En 2010, trois autres dimensions sont venues compléter la liste, aboutissant aux 6Ds (Ewing & Cervero, 2010) :

- L’accessibilité aux destinations (« destination accessibility »), qui mesure la facilité à se rendre à ses différents lieux de destination. Cette accessibilité peut donc se décliner en autant de motifs de déplacements, c’est-à-dire une accessibilité à l’emploi, aux commerces, aux loisirs, aux services… Des indicateurs d’accessibilité gravitaires ou isochrones (mesurant une quantité de services accessibles en une durée donnée) permettent d’approcher cette accessibilité.

- La distance aux transports collectifs (« distance to transit »), qui mesure la facilité à accéder au réseau de transports collectifs. Elle peut être mesurée en calculant des densités d’arrêts, des distances d’accès aux arrêts ou des indicateurs plus complexes estimant la qualité du service de transports collectifs proposé.

- Le management de la demande (« demand management »), qui est moins couramment utilisée, car souvent plus complexe à estimer, mais dont la prise en compte est de plus en plus courante, englobe généralement la question du stationnement (son coût et/ou sa disponibilité).

La démographie a également été évoquée comme septième D, apportant une information sur la dynamique des territoires.

Des revues de littératures sur le sujet sont régulières (voir notamment Ewing & Cervero, 2001, 2010 ; Naess, 2012 ; Stead & Marshall, 2001) et permettent de dégager les points de consensus suivants :

- Les taux de mobilité (nombre de déplacements par jour et par personne) sont principalement déterminés par les caractéristiques socioéconomiques individuelles telles que l’occupation, l’âge et le revenu et la composition du ménage auquel la personne appartient (De Witte et al., 2013 ; Pouyanne, 2004 ; Scheiner & Holz-Rau, 2007 ; Veneri, 2010).

- La possession automobile est fortement dépendante des caractéristiques sociodémographiques et socioéconomiques du ménage, avec des effets de générations et de revenus forts, mais elle est également modulée par la forme urbaine locale et notamment la densité et l’accessibilité aux transports collectifs (Bhat & Guo, 2007 ; Clark et al., 2015 ; Joly et al., 2009 ; Paulo, 2006). - Le choix modal et la longueur des déplacements sont également impactés par les

caractéristiques de la forme urbaine locale. Plus précisément :

o L’accessibilité aux transports collectifs, la densité résidentielle et la diversité peuvent encourager l’usage de la marche à pied, du vélo et des transports collectifs au détriment de l’automobile.

o Le design et l’accessibilité aux destinations impactent davantage la longueur des déplacements.
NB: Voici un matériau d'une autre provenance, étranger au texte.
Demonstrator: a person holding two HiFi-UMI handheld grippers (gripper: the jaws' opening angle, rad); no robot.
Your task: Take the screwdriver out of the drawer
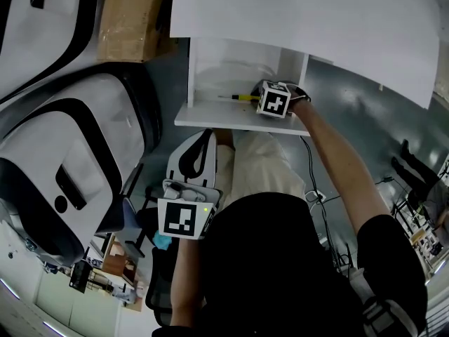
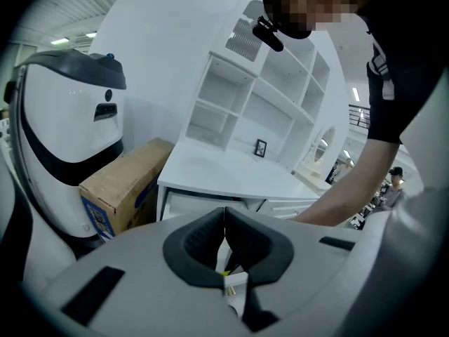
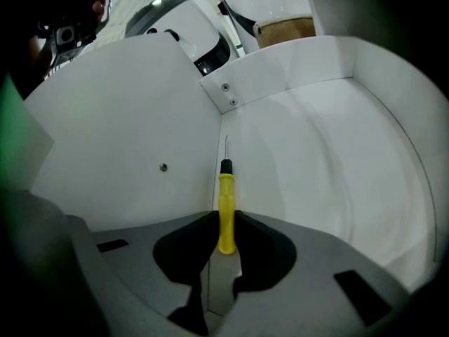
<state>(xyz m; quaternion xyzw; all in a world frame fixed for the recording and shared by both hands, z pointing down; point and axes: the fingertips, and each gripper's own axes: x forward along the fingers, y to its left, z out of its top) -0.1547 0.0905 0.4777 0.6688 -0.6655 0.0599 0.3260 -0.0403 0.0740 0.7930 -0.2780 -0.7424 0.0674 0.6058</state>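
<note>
the right hand-held gripper (image 3: 224,220) was clenched on the yellow handle of the screwdriver (image 3: 226,188), which lay on the floor of the drawer (image 3: 316,160), long axis straight ahead of the jaws, tip toward the back corner; a side wall (image 3: 140,153) stood just beside it, so the free way out looked upward; the left hand-held gripper (image 2: 224,223), clenched empty, hung well apart

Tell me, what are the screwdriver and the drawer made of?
The screwdriver has a smooth yellow handle, probably plastic, with a black collar. Its thin pale shaft looks like metal. The drawer is flat matte white panels joined by screws, likely painted or laminated board.
</note>
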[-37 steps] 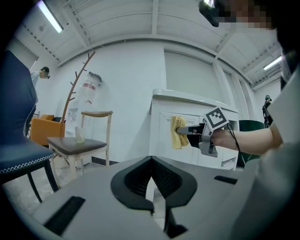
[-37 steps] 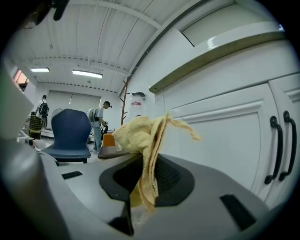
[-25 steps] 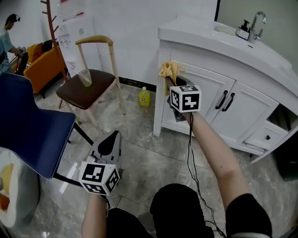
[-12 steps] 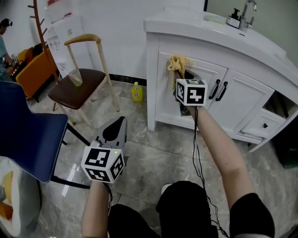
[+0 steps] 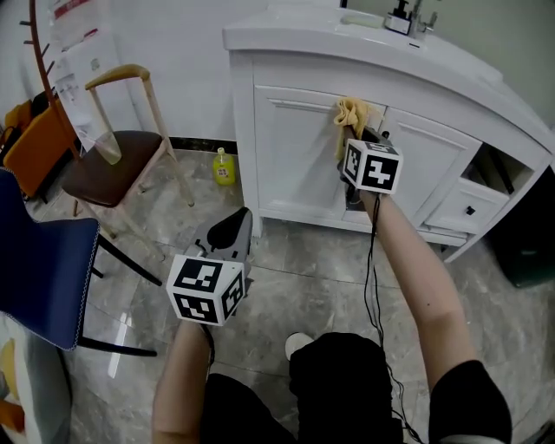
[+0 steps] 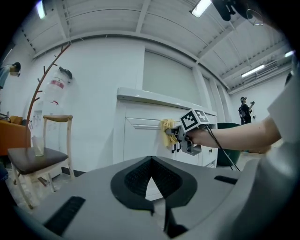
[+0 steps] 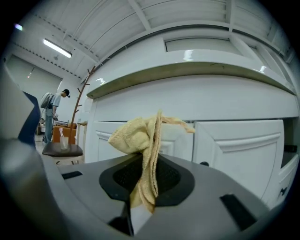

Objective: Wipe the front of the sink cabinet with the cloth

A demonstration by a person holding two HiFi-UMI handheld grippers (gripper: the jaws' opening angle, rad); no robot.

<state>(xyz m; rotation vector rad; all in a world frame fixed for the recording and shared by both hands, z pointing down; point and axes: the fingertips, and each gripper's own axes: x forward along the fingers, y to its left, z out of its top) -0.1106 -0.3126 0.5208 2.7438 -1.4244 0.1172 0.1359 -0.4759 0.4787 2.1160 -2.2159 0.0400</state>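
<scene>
A pale grey, marble-patterned tile floor (image 5: 299,277) runs up to a plain white wall (image 5: 191,61) edged with a dark skirting. By the wall stands a wooden chair (image 5: 108,176) with a brown seat, an orange sofa (image 5: 26,146) behind it and a blue chair (image 5: 43,277) nearer. Strip lights (image 6: 201,7) glow on the ribbed white ceiling.

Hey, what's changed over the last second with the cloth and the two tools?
The right tool, shut on the yellow cloth, slid rightward along the upper front of the sink cabinet, from its left corner toward the middle. The left tool stayed low, shut and empty.
</scene>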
- L’accès à un stationnement au lieu de résidence, qui est devenu un levier de politiques publiques majeur ces dernières années, est un facteur favorisant la possession automobile (Guo, 2013a) et son usage (Christiansen et al., 2017 ; Guo, 2013b).

Ainsi, bien que les caractéristiques socioéconomiques des ménages expliquent en premier lieu les différents choix de mobilité quotidienne, la forme urbaine locale a aussi une action sur la motorisation, le choix modal et les distances parcourues, à composition du ménage équivalent.

Il existe également des études qui analysent les comportements de mobilité au regard du lieu de travail. Moins nombreuses, elles remettent en question le caractère prédominant du lieu de résidence et proposent un autre regard sur les relations entre formes urbaines et mobilité (Bouzouina et al., 2013 ; Cervero, 2002 ; Chatman, 2003).